Data section »
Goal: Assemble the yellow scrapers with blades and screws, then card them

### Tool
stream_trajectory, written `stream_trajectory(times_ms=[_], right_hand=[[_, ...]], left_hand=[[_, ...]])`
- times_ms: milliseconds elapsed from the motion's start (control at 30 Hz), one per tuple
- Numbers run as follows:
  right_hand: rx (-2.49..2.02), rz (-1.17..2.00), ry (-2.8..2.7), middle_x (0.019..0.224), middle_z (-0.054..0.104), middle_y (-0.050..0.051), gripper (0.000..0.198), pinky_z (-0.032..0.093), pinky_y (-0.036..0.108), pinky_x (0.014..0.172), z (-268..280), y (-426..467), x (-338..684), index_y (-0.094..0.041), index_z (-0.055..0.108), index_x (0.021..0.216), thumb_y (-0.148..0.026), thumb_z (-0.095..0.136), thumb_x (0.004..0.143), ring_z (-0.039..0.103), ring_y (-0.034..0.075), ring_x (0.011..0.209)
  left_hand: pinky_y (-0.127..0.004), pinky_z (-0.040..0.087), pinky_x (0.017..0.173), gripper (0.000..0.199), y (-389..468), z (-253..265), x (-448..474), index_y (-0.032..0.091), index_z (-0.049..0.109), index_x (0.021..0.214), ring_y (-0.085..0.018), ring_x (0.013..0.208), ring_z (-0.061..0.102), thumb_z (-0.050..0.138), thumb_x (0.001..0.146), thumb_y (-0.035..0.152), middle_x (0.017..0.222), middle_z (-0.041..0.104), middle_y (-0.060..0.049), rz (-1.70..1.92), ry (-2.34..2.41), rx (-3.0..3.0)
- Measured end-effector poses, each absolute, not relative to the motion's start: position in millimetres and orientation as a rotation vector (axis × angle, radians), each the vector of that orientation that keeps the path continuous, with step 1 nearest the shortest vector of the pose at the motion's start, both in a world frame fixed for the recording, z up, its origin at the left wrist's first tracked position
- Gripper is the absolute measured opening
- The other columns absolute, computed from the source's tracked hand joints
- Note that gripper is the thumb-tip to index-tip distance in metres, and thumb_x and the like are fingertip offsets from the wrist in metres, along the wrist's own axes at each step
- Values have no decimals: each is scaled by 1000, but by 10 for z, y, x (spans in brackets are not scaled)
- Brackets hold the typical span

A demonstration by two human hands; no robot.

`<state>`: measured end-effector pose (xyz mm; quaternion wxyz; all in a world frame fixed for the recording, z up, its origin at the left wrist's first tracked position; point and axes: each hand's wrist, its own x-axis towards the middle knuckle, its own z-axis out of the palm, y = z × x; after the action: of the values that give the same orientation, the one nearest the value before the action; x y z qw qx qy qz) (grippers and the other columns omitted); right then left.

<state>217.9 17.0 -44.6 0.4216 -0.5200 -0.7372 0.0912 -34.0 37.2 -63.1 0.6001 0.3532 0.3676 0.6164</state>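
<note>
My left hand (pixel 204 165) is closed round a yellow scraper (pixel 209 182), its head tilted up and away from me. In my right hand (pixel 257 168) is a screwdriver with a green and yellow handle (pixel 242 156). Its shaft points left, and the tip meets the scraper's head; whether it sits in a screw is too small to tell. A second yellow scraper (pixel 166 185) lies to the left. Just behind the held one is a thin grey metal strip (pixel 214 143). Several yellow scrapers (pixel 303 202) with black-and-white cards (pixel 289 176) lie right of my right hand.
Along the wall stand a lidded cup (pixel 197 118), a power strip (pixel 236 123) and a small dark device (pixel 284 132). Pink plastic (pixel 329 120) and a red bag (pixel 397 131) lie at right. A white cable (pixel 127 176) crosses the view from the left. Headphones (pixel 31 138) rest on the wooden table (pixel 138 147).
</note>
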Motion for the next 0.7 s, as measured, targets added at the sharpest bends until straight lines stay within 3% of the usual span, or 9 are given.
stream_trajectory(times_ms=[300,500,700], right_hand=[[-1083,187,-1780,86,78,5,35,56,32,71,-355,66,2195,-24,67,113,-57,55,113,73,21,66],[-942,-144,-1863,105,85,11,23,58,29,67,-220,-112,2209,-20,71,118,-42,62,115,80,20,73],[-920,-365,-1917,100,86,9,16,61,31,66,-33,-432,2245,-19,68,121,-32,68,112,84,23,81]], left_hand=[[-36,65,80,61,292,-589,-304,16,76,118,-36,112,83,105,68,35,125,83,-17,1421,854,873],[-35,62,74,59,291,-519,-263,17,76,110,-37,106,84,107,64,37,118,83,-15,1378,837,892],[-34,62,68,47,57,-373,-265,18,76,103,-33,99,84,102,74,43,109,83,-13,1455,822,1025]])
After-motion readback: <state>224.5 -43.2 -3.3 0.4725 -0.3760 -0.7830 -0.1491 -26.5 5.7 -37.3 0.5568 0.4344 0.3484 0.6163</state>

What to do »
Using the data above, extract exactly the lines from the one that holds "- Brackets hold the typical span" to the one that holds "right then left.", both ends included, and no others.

Answer box »
- Brackets hold the typical span

A demonstration by two human hands; no robot.

`<state>`: measured end-effector pose (xyz mm; quaternion wxyz; all in a world frame fixed for the recording, z up, its origin at the left wrist's first tracked position; point and axes: each hand's wrist, its own x-axis towards the middle knuckle, its own z-axis out of the palm, y = z × x; after the action: of the values that give the same orientation, the one nearest the value before the action; x y z qw qx qy qz) (grippers and the other columns omitted); right then left.

Nothing else is part of this answer.